#### [EXERCISE REQUIREMENTS]
Copy each line of the entries that contains the word "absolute".

(Records drawn from a dataset)
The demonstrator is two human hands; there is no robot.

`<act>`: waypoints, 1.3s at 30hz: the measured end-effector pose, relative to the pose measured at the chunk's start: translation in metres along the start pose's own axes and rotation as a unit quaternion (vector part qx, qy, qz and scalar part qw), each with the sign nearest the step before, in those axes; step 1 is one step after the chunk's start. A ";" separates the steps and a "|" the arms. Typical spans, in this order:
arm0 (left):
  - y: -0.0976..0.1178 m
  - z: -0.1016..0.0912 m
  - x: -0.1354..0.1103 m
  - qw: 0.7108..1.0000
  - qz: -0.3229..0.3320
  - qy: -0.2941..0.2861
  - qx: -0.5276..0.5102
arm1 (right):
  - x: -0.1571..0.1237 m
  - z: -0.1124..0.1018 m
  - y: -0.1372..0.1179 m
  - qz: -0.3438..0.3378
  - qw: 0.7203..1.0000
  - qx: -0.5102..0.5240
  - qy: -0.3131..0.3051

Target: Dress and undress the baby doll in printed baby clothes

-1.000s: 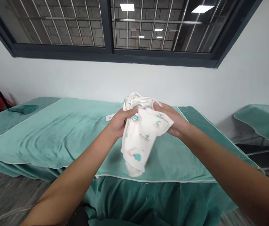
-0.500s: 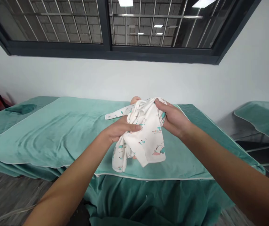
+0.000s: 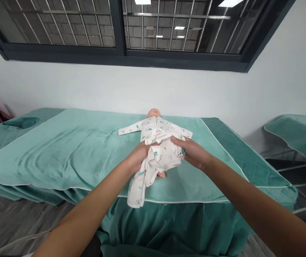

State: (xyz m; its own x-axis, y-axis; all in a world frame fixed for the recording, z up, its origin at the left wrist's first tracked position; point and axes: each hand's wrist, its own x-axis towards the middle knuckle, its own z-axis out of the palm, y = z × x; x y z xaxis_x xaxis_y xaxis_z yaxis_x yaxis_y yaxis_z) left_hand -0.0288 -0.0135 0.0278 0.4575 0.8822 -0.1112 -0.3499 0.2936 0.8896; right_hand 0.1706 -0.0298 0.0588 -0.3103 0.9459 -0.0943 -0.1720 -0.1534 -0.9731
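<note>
A: Big stuff first?
B: Green-covered bed [image 3: 88,150], under the doll [image 3: 153,112] and well out to both its sides. Dark-framed window [image 3: 121,55] on the wall beyond the doll's head.
A: Doll itself?
B: On its back, head toward the wall, white printed top [image 3: 149,125] over the body, sleeves out to either side.
A: And the work?
B: White printed garment [image 3: 166,157] — bunched, held over the doll's lower body. One long tubular part trails down past the doll's left-hand side as the wearer sees it.
A: Hands?
B: Left hand [image 3: 139,155] pinches the garment's left edge, thumb on top, fingertips hidden. Right hand [image 3: 195,153] pinches the opposite edge — thumb on top, fingers behind the cloth.
A: Smallest?
B: Skin-toned foot [image 3: 162,175], poking out below the garment at the doll's near end.
</note>
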 end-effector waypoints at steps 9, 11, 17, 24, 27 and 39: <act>-0.056 -0.027 -0.010 0.921 -0.011 0.001 0.390 | -0.035 -0.014 0.128 0.039 0.987 -0.095 0.125; -0.064 -0.027 -0.012 0.849 0.019 0.013 0.528 | -0.034 -0.014 0.149 0.013 0.975 -0.146 0.169; -0.071 -0.018 -0.021 0.733 0.026 0.049 0.678 | -0.034 0.008 0.173 -0.057 0.963 -0.126 0.232; -0.064 -0.014 -0.024 0.888 0.036 0.025 0.458 | -0.034 0.016 0.185 -0.086 0.962 0.024 0.257; -0.057 -0.011 -0.014 0.954 0.008 0.002 0.300 | -0.019 0.009 0.181 -0.113 0.953 0.047 0.276; -0.029 -0.020 0.045 0.944 0.042 0.028 0.326 | 0.042 -0.019 0.155 -0.132 0.961 0.047 0.240</act>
State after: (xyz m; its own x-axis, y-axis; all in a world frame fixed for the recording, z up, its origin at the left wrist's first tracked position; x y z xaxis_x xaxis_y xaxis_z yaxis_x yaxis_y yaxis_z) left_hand -0.0141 0.0254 -0.0119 0.4006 0.9156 -0.0352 0.2029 -0.0512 0.9779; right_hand 0.1484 -0.0083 -0.1004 0.2189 0.9747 0.0449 -0.2756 0.1059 -0.9554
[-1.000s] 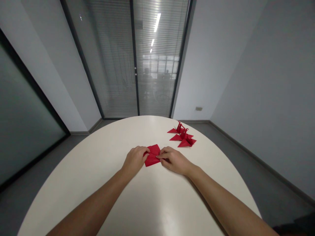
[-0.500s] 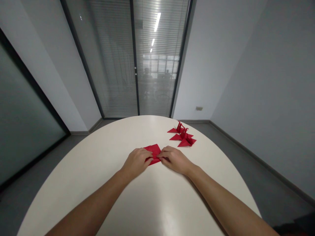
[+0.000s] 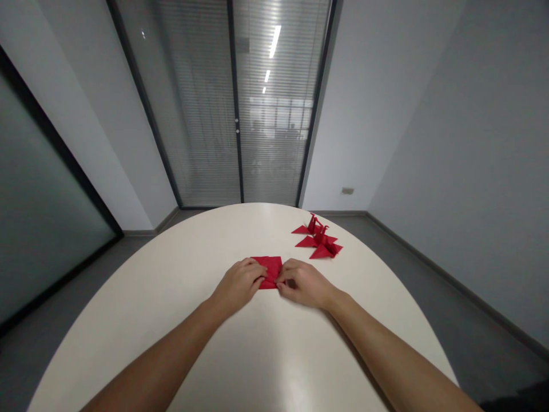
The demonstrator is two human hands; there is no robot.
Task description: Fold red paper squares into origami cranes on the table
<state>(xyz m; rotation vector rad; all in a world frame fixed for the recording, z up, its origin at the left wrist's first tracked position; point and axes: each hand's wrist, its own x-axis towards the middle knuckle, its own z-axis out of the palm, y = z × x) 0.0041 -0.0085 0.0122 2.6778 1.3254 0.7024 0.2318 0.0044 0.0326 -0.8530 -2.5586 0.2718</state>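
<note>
Well, in the head view both hands were at work on one piece of red paper [image 3: 271,265], which lay on the pale, round-edged worktop [image 3: 171,286], ahead of the person and roughly midway across. The left hand [image 3: 240,281] lay over the paper's left part, its fingers bent and its thumb near the side closest to the person; whether it gripped the sheet or only pressed it down, I could not tell. The right hand [image 3: 304,281] was closed at the right edge, thumb and fingertips brought together on the near corner of the paper. The far part of the sheet showed bare between the hands, with a fairly straight far edge, while its finer creases were too small to make out. Beyond the right hand, near the worktop's far right edge, a cluster of red folded paper birds [image 3: 319,237] stood close together with pointed wings spread, one overlapping the next. Past the worktop rose glass panels with blinds [image 3: 274,149] in dark frames, and to the right of them a small plate [image 3: 347,190] sat low on the pale wall [image 3: 377,103]
</note>
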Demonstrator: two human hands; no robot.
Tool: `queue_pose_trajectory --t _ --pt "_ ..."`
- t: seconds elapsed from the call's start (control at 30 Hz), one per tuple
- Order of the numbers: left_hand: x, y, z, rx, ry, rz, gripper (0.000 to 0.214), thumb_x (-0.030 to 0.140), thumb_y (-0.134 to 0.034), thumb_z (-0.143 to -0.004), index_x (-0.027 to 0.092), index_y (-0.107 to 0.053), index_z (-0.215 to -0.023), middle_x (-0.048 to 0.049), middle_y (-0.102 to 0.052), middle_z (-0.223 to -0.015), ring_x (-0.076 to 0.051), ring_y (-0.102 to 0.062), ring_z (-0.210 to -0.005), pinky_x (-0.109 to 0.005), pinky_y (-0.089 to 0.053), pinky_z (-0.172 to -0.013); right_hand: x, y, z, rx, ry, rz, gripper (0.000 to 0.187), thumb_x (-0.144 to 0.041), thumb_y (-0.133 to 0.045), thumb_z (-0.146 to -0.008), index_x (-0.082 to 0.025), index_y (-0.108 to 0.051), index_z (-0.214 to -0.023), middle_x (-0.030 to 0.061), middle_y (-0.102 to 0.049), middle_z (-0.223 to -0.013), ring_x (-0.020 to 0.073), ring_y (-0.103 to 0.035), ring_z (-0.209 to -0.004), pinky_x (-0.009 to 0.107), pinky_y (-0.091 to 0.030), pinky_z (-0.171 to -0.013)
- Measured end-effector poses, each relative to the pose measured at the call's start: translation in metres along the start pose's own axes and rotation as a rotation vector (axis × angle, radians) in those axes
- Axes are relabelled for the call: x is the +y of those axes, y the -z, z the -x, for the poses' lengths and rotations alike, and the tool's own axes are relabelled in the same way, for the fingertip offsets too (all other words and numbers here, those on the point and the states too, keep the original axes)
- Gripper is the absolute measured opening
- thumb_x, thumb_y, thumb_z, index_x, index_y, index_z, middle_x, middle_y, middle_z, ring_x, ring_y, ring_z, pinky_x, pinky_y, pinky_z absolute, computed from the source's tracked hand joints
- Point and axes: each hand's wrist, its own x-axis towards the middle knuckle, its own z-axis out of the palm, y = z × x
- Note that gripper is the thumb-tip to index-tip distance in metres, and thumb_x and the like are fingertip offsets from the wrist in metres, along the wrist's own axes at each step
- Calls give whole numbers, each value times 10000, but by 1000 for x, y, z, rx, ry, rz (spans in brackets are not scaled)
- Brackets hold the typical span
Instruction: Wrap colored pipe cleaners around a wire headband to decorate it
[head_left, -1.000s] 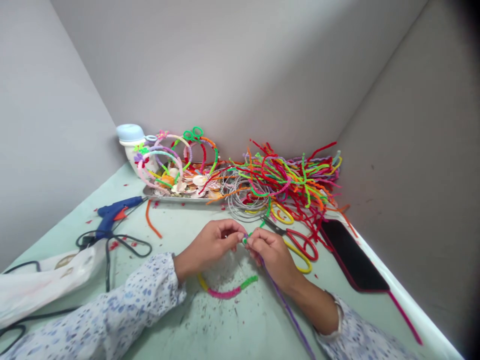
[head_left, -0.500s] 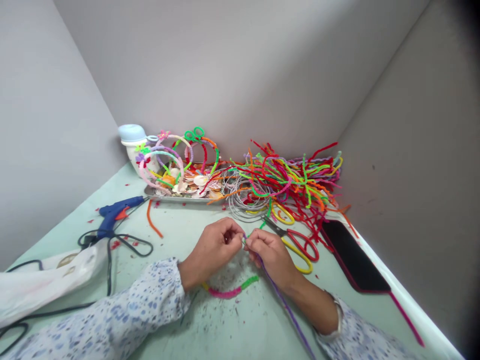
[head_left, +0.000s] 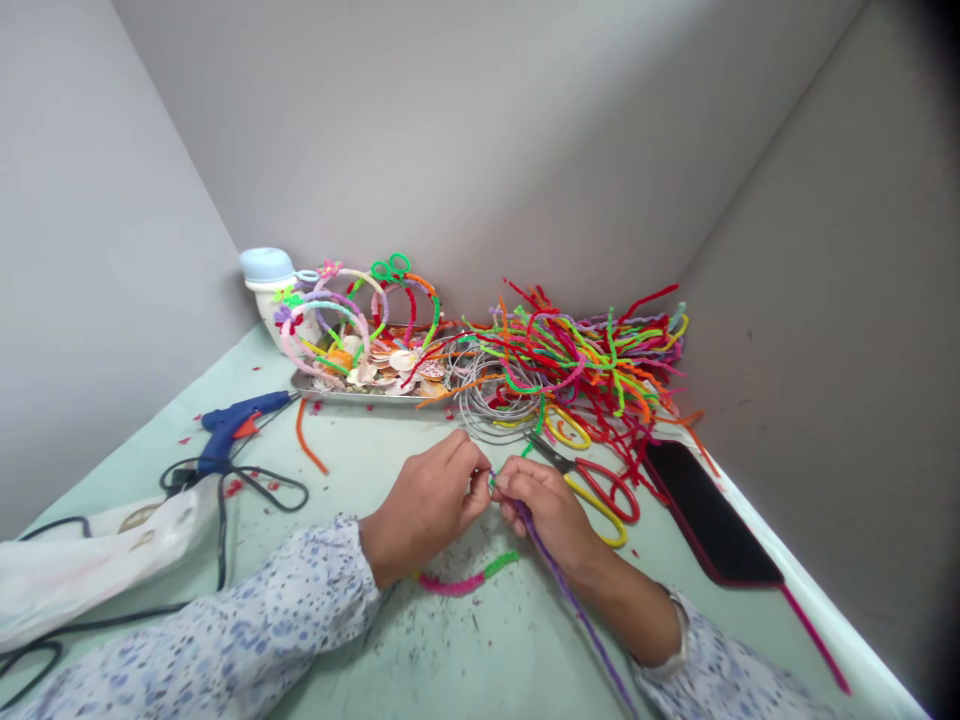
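Observation:
Both hands meet over the middle of the table, fingertips nearly touching. My right hand (head_left: 546, 505) is closed on a purple pipe cleaner (head_left: 581, 615), whose long tail runs down past the wrist toward the table's front. My left hand (head_left: 435, 500) pinches the same pipe cleaner at its end, where a bit of green or white also shows between the fingertips. What exactly lies in that pinch is partly hidden. Below the hands lies a curved pink and green fuzzy piece (head_left: 457, 585), its left end covered by the left wrist.
Red-handled scissors (head_left: 607, 490) and yellow-handled scissors lie right of my hands. Behind are a wire coil (head_left: 499, 400), a heap of pipe cleaners (head_left: 600, 350), and a tray (head_left: 375, 399) of shells with headbands. A blue glue gun (head_left: 225, 430) with its cord lies left, a phone (head_left: 709, 510) right.
My left hand has turned slightly, its fingers curling more over the pinch. The right hand stays nearly in place, still gripping the purple pipe cleaner.

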Motion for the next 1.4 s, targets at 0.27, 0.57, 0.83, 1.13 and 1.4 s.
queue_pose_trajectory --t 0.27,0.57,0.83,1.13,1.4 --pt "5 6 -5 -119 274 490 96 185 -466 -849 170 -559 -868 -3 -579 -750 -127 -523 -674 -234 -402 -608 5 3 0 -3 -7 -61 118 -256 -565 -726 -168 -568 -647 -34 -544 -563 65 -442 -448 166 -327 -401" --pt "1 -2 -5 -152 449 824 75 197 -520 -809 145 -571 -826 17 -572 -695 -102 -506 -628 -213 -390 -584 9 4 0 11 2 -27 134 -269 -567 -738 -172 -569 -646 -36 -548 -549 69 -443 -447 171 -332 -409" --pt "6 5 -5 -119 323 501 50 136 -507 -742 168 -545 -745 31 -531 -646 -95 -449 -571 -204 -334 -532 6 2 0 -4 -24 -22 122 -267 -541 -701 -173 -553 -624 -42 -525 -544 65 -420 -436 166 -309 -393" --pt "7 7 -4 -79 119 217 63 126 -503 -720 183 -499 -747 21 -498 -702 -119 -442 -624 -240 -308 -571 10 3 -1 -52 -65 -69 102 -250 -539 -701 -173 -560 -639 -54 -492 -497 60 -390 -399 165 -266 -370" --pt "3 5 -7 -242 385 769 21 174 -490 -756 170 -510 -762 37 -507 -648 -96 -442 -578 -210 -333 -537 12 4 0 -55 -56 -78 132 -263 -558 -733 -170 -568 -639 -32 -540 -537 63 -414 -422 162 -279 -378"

#### [REPLY]
- Gripper is the absolute measured opening
- thumb_x, thumb_y, thumb_z, index_x, index_y, index_z, middle_x, middle_y, middle_z, ring_x, ring_y, ring_z, pinky_x, pinky_y, pinky_z absolute, computed from the source's tracked hand joints

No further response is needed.